Now that we’re interested in interdisciplinary collaboration – the media has recently said that physicists are on the verge of finding the fifth fundamental force in the universe – this also interests you, could it help in the field of biochemistry or machine learning and artificial intelligence?
This probably doesn’t upset me, given that this force is so “strong” that we had to create a special accelerator in which we observe muons, particles smaller than atoms, and only then were we able to notice it… If it were to be a force that should have some significance in biochemistry, for example, would not escape us for so long. I don’t think this will affect much in the medical world. Although the human body can perceive quantum effects with the basic senses – for example, you will know the difference between water and heavy water, which has a neutron more by taste, but this is extreme and this new force will probably have no effect. But I have heard that this discovery could fundamentally change communication between people and allow very fast transmission of information. And this could significantly improve the calculations and thus the machine learning.
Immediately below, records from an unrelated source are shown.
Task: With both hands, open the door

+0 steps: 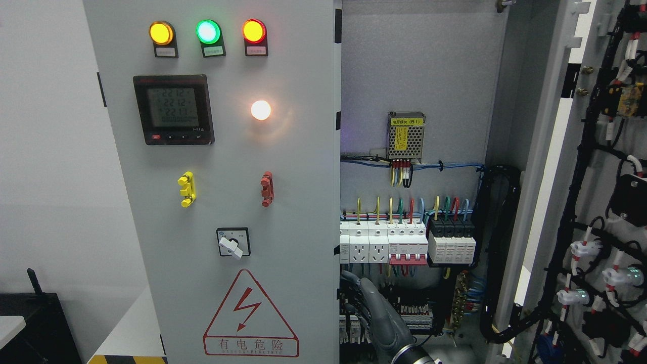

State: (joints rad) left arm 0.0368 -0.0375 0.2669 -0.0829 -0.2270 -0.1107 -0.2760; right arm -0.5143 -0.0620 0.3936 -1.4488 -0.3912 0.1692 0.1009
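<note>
Robot hand (354, 298) behind left door (222, 202) edge; fingers mostly hidden, grip unclear; arm side uncertain; right door (581, 202) swung open.

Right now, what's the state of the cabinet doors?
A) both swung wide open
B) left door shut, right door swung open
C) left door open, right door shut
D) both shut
B: the left door with the indicator lamps and meter faces the camera closed, while the right door is swung out, showing its wired inner side and the breakers inside the cabinet. A robot hand reaches in at the lower middle.
</note>
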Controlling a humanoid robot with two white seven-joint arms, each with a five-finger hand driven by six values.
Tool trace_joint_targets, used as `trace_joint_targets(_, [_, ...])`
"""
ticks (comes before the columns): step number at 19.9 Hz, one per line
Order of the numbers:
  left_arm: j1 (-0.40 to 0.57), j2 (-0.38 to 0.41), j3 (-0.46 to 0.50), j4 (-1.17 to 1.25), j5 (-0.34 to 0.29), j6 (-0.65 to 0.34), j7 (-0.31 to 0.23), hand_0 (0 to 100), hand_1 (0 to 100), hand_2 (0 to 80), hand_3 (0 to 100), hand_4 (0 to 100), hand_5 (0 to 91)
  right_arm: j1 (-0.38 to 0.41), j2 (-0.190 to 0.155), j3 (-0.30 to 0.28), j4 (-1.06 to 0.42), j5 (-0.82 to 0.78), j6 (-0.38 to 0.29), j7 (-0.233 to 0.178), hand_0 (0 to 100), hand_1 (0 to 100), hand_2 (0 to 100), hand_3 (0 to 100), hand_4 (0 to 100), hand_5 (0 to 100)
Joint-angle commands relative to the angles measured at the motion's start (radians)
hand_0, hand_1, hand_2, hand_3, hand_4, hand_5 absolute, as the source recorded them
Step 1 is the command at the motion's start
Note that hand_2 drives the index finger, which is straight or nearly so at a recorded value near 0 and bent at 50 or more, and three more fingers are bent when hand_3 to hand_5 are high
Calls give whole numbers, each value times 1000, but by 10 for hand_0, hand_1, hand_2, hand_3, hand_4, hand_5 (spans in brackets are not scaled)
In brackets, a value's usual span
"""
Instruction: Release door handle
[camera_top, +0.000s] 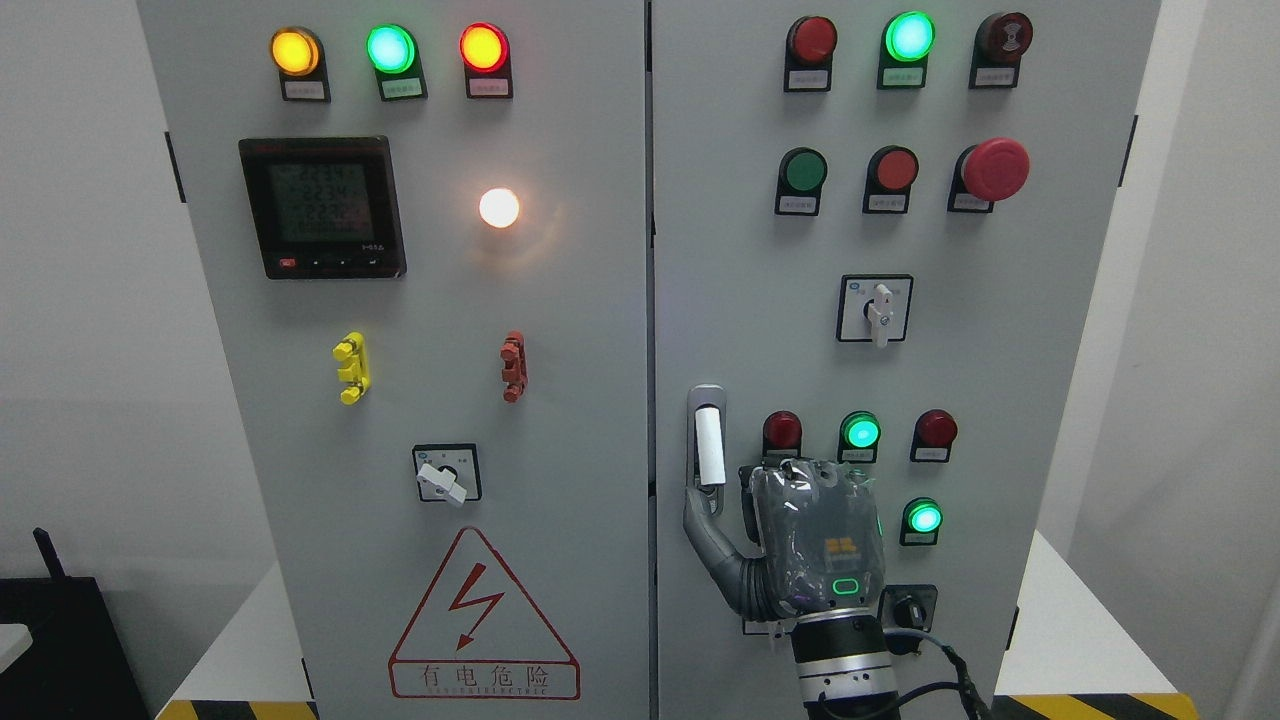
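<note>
right hand (800, 540) flat against right door, fingers relaxed, holding nothing, thumb tip by handle (706, 440) base | handle on door's left edge | risk: thumb snags handle when withdrawing, tugging door

The right hand (812, 535) rises from the bottom edge, right of the middle, its back to the camera, in front of the lower part of the right cabinet door (1020, 330). Just to its left stands the door handle (707, 450), upright; the thumb reaches up-left to the handle's lower end and seems to touch it, though the contact is hard to make out. Directly above the hand sits a row of three indicator lamps (860, 433), and one more lamp (924, 518) lies just to its right. Higher up is a rotary switch (876, 308). Further left, past the seam, is the left cabinet door (570, 420), with a warning triangle (484, 618) well left of the hand.
</note>
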Motion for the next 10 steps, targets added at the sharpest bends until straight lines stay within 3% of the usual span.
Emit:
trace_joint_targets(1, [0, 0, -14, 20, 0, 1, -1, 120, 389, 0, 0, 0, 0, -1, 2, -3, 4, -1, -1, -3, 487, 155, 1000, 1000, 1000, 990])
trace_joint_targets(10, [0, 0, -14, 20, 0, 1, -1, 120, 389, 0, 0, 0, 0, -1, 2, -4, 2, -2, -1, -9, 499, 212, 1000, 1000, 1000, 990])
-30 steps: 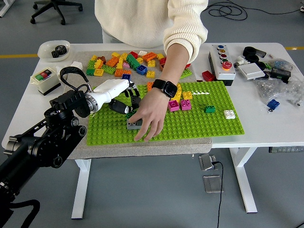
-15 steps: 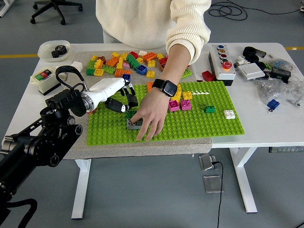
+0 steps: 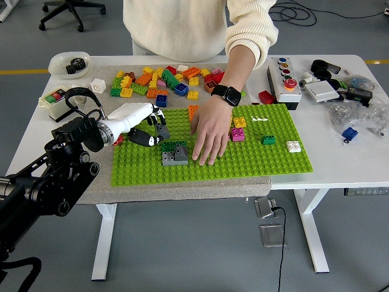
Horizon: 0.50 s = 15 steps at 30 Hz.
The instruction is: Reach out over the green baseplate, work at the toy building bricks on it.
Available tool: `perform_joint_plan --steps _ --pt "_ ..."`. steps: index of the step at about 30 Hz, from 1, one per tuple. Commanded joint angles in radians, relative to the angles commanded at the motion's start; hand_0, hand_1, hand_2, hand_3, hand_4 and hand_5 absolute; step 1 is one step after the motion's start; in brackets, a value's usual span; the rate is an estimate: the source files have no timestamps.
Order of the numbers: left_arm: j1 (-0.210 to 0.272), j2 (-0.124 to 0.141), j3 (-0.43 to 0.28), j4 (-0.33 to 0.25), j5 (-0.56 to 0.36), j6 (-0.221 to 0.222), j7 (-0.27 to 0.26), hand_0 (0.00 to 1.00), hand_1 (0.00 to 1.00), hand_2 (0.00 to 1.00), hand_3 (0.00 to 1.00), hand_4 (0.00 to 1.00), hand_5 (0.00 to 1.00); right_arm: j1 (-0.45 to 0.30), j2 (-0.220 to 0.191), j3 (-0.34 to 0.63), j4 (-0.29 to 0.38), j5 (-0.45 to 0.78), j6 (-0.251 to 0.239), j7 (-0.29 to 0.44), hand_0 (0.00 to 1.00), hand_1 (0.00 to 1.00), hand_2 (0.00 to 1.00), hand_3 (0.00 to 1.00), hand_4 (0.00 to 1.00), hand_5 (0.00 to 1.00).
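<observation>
The green baseplate lies across the middle of the table. A grey brick with a dark green brick on top stands on its left half, free of any hand. My left hand hovers just up and left of that stack, black fingers spread and holding nothing. A person's hand with a black watch rests flat on the plate just right of the stack. Pink bricks, a yellow brick, a dark green brick and a white brick sit on the plate's right half.
Several loose coloured bricks lie behind the plate. A button box and small parts stand at the back right, a white bowl and a switch box at the back left. A blue brick lies far right.
The person's hand has let go of the grey brick stack and slid right and back. My left hand has drawn back a little to the left.
</observation>
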Motion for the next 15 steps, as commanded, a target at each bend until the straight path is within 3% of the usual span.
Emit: perform_joint_plan --steps 7,15 --pt "0.002 0.014 -0.014 -0.004 0.010 -0.001 -0.001 0.639 0.584 0.536 0.535 0.579 0.121 0.004 0.003 -0.004 0.000 0.007 -0.002 0.002 0.740 0.644 0.681 0.613 0.820 0.526" --pt "0.038 0.038 -0.032 -0.060 0.036 -0.028 0.004 0.638 0.583 0.535 0.534 0.574 0.120 -0.004 0.000 0.003 0.000 -0.002 0.000 0.000 0.740 0.644 0.680 0.614 0.820 0.526"
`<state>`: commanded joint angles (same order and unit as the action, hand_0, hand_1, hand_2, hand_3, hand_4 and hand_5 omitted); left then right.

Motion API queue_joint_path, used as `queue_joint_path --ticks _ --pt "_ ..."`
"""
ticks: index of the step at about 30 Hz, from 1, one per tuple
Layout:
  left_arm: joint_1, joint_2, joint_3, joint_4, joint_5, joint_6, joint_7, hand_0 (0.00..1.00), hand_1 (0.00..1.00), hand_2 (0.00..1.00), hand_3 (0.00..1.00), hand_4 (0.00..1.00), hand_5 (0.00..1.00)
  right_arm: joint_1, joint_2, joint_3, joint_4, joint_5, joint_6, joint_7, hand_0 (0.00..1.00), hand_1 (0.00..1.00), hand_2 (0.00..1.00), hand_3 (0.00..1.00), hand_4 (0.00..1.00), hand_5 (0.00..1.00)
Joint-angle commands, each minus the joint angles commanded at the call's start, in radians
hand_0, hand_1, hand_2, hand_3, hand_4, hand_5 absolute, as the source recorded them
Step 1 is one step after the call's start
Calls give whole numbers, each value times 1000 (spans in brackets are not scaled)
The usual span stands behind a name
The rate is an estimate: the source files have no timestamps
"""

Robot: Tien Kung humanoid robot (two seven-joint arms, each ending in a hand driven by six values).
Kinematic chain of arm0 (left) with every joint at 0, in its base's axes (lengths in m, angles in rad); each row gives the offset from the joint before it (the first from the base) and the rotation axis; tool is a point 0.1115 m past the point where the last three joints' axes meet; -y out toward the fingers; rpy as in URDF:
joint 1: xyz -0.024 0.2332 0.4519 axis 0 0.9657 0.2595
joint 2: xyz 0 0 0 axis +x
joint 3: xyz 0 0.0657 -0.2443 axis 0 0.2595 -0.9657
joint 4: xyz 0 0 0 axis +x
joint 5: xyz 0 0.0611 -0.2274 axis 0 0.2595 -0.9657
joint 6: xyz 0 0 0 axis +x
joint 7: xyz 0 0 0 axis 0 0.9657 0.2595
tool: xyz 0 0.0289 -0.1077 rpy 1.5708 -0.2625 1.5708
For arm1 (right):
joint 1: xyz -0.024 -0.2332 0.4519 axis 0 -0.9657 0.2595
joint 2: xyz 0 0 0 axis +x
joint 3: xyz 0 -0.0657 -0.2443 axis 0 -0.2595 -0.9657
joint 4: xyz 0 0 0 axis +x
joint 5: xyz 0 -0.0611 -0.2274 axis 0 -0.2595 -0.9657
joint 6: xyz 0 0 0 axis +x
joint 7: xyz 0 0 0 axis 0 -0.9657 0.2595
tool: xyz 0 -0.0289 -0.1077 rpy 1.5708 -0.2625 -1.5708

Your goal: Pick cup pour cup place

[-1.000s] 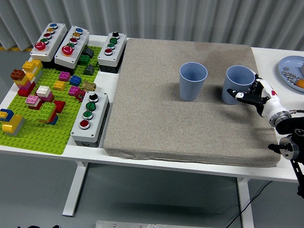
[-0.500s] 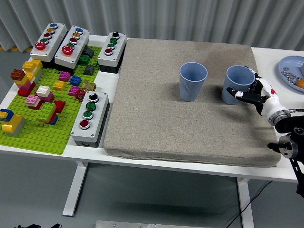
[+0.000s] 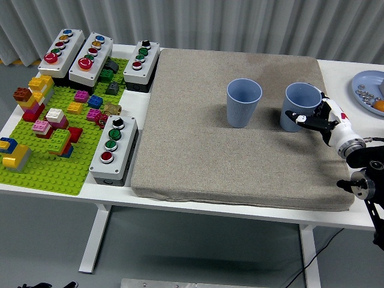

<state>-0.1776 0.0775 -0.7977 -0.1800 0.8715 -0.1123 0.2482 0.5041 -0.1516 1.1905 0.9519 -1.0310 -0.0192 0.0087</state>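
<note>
Right hand [image 3: 317,119] wraps its fingers around the right blue cup [image 3: 301,105], upright on the grey mat [image 3: 228,162]. Just left stands the second blue cup [image 3: 243,102], apart from it; neither cup's contents can be made out.

Two pale blue cups [image 3: 244,102] on a beige-grey mat [image 3: 237,126]; white table [image 3: 354,217]; bright green baseplate [image 3: 45,159] with multicoloured bricks [image 3: 37,96]; white-and-black hand [image 3: 327,120].

Grey curtain [image 3: 240,24] behind white table [image 3: 54,191], grey floor [image 3: 198,252].
</note>
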Motion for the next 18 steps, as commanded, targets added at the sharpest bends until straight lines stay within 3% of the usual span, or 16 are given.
queue_joint_path --ticks 18 --pt "-1 -1 3 0 1 -1 0 765 752 812 651 498 973 0 7 -6 -16 6 -4 6 998 973 998 998 835 194"
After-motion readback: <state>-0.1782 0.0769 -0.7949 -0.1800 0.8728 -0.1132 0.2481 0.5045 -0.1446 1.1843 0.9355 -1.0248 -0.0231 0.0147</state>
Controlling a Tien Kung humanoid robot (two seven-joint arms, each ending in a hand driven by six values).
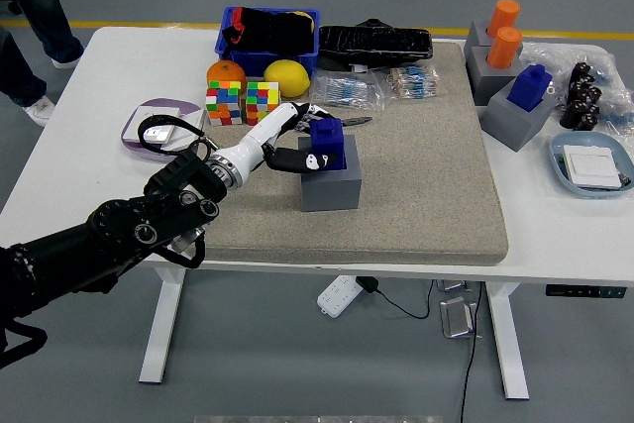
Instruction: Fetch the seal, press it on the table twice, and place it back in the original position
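The left arm (109, 240) is black and bulky, built of rounded joint housings with silver-ringed circular caps and a looping black cable (near the wrist), ending in a white forearm and left hand (287, 141) with black fingertips (287, 158)

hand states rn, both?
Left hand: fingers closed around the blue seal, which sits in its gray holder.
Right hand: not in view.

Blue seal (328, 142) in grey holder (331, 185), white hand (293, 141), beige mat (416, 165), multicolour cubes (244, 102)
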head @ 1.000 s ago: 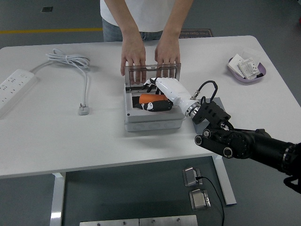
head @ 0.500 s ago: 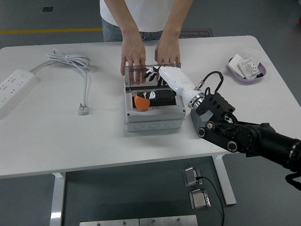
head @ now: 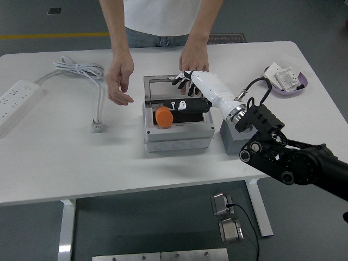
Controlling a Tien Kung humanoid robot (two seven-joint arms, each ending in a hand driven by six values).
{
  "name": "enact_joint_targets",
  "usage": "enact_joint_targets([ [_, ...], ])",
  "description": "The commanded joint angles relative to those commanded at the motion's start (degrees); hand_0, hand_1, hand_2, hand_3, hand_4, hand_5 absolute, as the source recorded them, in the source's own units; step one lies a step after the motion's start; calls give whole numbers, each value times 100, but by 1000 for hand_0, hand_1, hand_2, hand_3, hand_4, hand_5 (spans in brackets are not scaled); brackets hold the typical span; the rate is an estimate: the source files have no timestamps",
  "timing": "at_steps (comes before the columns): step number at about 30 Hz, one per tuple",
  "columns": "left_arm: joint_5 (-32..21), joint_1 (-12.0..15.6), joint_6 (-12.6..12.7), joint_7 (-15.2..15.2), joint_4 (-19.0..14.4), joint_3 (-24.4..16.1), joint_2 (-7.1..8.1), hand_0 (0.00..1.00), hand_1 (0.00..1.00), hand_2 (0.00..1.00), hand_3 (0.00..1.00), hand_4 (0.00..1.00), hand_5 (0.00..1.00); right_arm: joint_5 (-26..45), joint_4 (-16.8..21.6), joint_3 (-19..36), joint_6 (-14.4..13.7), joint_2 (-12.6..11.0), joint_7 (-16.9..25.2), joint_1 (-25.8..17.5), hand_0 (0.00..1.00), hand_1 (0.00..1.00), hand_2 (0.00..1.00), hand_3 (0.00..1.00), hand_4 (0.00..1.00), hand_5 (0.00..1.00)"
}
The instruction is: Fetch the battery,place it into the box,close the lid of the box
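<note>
On the white tabletop (head: 65,157) you see the grey box (head: 176,133) with the orange-ended battery (head: 179,111) lying inside. Your right hand (head: 185,82) rests, fingers relaxed and empty, at the upright lid (head: 163,87), which a person's hand (head: 193,58) steadies.

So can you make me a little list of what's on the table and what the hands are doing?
box: grey box mid-table, lid standing open at the back
battery: orange and black battery lying inside the box
robot right hand: right hand at the lid's top edge, fingers spread, holding nothing
robot left hand: not in view
person: one hand on the lid's right corner, the other hand lifted, left of the box
left side: white power strip and coiled cable
right side: purple dish with small packets
</note>
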Motion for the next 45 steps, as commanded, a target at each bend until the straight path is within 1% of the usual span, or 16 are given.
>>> enact_joint_targets([
  [1, -4, 3, 2, -1, 0, 0, -4, 578, 636, 598, 605, 651, 217, -97, 131, 104, 60, -19, -99, -69, 388, 390, 563, 646, 998, 724],
  [5, -28, 15, 4, -2, 0, 12, -26, 578, 636, 598, 605, 651, 217, -541, 646, 524, 351, -117, -516, -306, 388, 390, 563, 646, 998, 724],
  [6, -25, 19, 4, 1, 0, 8, -29, 578, 636, 598, 605, 651, 217, -646, 768, 624, 427, -147, -614, -340, 388, 390, 563, 646, 998, 724],
  [7, -20, 22, 5, 4, -1, 3, -31, 578, 636, 598, 604, 651, 217, -764, 908, 738, 508, -182, -720, -370, 364, 390, 576, 658, 998, 758],
  [10, -21, 28, 7, 6, -1, -1, -32, 578, 636, 598, 604, 651, 217, -1073, 1290, 1030, 708, -278, -973, -415, 364, 390, 576, 658, 998, 758],
  [12, -31, 27, 8, 3, -1, 5, -30, 578, 636, 598, 604, 651, 217, -1210, 1512, 1183, 786, -331, -1058, -418, 364, 390, 576, 658, 998, 758],
  [13, -33, 27, 8, 2, -1, 7, -29, 578, 636, 596, 603, 650, 216, -1249, 1574, 1239, 805, -348, -1074, -414, 378, 397, 598, 681, 998, 788],
  [16, -32, 22, 6, 3, -1, 8, -30, 578, 636, 596, 603, 650, 216, -1274, 1575, 1382, 809, -372, -1047, -361, 378, 397, 598, 681, 998, 788],
  [18, -33, 19, 5, 2, -1, 10, -29, 578, 636, 596, 603, 650, 216, -1205, 1453, 1395, 763, -364, -975, -300, 378, 397, 598, 681, 998, 788],
  [19, -27, 16, 4, 3, -1, 7, -28, 578, 635, 597, 603, 651, 216, -1154, 1356, 1379, 733, -351, -927, -256, 389, 406, 616, 708, 998, 832],
  [24, -1, 3, 1, 8, -2, -8, -21, 578, 635, 597, 603, 651, 216, -863, 826, 1229, 609, -221, -704, -36, 389, 406, 616, 708, 998, 832],
  [25, 2, -1, 0, 8, -2, -9, -20, 578, 635, 596, 603, 650, 216, -802, 704, 1201, 587, -179, -662, 12, 577, 514, 628, 723, 998, 825],
  [30, 22, -16, -5, 17, -5, -17, -22, 578, 635, 596, 603, 650, 216, -515, 110, 1097, 487, 2, -456, 212, 577, 514, 628, 723, 998, 825],
  [31, 30, -17, -6, 20, -6, -21, -22, 578, 635, 596, 603, 651, 216, -463, 6, 1077, 474, 28, -425, 246, 663, 567, 628, 720, 998, 812],
  [40, 97, -58, -20, 36, -7, -52, -7, 578, 635, 596, 603, 650, 216, 282, -1076, 674, 309, 308, -22, 604, 666, 568, 623, 717, 998, 826],
  [45, 124, -77, -26, 37, -6, -61, 2, 578, 635, 595, 602, 650, 217, 663, -1640, 379, 231, 447, 165, 689, 668, 562, 626, 721, 998, 848],
])
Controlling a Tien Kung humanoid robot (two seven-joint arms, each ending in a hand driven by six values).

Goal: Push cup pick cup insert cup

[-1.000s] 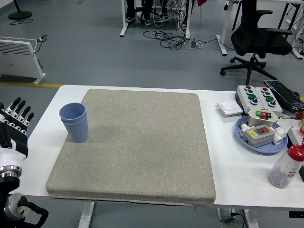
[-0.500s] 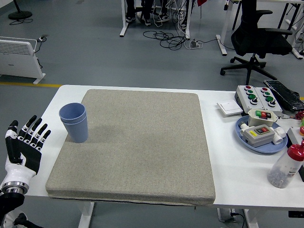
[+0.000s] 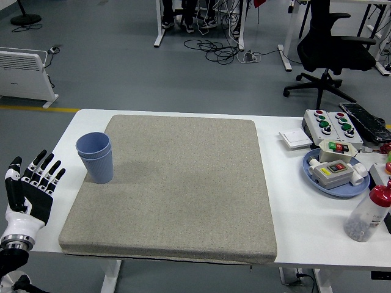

Do you have any free time left in your work? If so, then how do you like to spend it the most?
I like to spend my free time outside, thank God the weather is a bit more acceptable, so it will be even more intense again. Sometimes it’s “just” walks or trips, I would like to invite you to the shores of Svitava, where we or our friends do such improvised guitar concerts. I also really like such more special walks, it’s called urban exploration and it’s a visit to old abandoned buildings created by human activity, which are somehow forgotten, unused, intended for demolition and at the same time interesting and beautiful. It’s on the edge and I don’t encourage anyone else to do it, but I don’t do any destructive or harmful activities there, it’s just about discovering places that are connected with the history of this or that place.
I will not report it anywhere and thank you for the interview!